## EXERCISE DIRECTIONS
There is one span to output from the data below: the lines starting at the line with "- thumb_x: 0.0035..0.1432" and ending at the line with "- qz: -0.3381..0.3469". Output it exactly, ends included, nothing more.

## INFORMATION SUPPLIED
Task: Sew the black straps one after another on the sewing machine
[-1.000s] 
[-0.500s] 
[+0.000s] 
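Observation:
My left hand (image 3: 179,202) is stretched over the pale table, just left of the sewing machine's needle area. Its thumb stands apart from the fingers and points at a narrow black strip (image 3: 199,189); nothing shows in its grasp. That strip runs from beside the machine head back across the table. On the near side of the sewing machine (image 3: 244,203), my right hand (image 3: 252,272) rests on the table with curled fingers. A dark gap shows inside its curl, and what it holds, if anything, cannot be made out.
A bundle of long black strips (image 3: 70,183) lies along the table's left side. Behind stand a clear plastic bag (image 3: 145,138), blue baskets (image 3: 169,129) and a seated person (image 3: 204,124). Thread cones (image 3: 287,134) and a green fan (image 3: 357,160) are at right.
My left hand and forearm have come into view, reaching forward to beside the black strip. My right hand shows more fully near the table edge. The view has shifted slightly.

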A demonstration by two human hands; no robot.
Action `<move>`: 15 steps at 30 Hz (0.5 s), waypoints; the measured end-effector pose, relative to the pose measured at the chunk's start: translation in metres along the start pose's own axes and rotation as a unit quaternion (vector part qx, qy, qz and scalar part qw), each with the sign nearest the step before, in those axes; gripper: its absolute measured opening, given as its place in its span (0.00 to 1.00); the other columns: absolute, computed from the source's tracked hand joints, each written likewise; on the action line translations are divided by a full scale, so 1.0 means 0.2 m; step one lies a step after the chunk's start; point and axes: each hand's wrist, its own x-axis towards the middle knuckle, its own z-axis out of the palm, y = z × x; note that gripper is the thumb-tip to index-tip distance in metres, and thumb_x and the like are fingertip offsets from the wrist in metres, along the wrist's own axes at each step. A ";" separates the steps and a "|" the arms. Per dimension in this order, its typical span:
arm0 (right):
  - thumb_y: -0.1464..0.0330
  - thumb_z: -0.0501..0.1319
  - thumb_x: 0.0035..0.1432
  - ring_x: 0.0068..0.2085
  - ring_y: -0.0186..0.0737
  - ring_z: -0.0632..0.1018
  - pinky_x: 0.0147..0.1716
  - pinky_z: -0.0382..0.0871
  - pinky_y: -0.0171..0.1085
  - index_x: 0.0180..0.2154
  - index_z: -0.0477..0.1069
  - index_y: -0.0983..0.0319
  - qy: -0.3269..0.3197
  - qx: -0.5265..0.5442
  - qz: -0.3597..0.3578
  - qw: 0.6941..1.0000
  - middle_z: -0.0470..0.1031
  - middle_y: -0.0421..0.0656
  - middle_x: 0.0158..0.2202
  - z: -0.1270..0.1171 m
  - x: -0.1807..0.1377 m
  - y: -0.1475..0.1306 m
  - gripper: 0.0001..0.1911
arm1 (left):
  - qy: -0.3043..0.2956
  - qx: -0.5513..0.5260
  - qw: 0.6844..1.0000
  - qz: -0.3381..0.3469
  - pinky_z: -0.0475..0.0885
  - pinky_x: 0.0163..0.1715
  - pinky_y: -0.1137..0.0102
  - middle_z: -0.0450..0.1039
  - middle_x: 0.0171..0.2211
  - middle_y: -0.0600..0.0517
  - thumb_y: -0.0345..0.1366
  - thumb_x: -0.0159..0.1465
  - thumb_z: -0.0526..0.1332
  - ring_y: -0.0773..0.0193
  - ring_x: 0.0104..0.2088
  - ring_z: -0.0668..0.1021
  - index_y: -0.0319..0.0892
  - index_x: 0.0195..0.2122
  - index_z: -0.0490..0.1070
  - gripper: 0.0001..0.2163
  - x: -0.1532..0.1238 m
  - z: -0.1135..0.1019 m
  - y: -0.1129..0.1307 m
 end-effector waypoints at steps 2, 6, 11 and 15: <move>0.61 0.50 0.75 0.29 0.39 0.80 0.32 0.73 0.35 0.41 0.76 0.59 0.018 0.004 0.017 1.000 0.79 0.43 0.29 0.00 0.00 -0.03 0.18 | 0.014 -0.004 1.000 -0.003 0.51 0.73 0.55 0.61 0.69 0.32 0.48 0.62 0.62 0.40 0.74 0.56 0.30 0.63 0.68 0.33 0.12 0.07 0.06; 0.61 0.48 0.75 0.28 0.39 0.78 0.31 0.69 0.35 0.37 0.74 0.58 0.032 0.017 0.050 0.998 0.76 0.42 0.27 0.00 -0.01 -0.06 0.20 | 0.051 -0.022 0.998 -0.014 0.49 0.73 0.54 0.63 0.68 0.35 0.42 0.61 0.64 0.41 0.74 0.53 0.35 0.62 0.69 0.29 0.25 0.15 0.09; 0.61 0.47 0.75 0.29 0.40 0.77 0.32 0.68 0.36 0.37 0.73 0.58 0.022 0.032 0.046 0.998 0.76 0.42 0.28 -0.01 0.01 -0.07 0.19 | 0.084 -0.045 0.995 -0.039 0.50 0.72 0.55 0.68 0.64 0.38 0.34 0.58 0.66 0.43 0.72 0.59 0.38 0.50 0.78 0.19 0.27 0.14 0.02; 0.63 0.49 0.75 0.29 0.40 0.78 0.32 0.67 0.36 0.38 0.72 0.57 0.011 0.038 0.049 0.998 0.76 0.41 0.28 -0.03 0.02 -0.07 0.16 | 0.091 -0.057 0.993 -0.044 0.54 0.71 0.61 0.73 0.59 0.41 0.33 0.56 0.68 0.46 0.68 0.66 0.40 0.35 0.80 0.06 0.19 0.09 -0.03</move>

## SOLUTION TO THIS EXERCISE
  - thumb_x: 0.0035..0.1432
  - ring_x: 0.0068..0.2085
  - ring_y: -0.0186..0.0737
  - ring_z: -0.0632..0.1018
  - pinky_x: 0.0147..0.1716
  - pinky_z: -0.0382..0.0871
  - pinky_y: -0.0171..0.1085
  - index_x: 0.0180..0.2154
  - index_z: -0.0477..0.1069
  - index_y: -0.0983..0.0319
  - qy: -0.3269..0.3197
  - qx: -0.5265..0.5442
  - qz: -0.3597..0.3578
  - qw: 0.6941..1.0000
  - middle_z: -0.0470..0.1031
  - middle_y: -0.0421..0.0656
  - middle_x: 0.0158..0.2202
  - z: -0.1270..0.1171 m
  - x: -0.1807..0.1377 m
  - y: -0.1475..0.1306 m
  - gripper: 0.0001..0.1911
arm1 (left):
  - qy: -0.3043..0.2956
  - qx: -0.5513..0.5260
  - qw: 0.6844..1.0000
  - qz: -0.3381..0.3469

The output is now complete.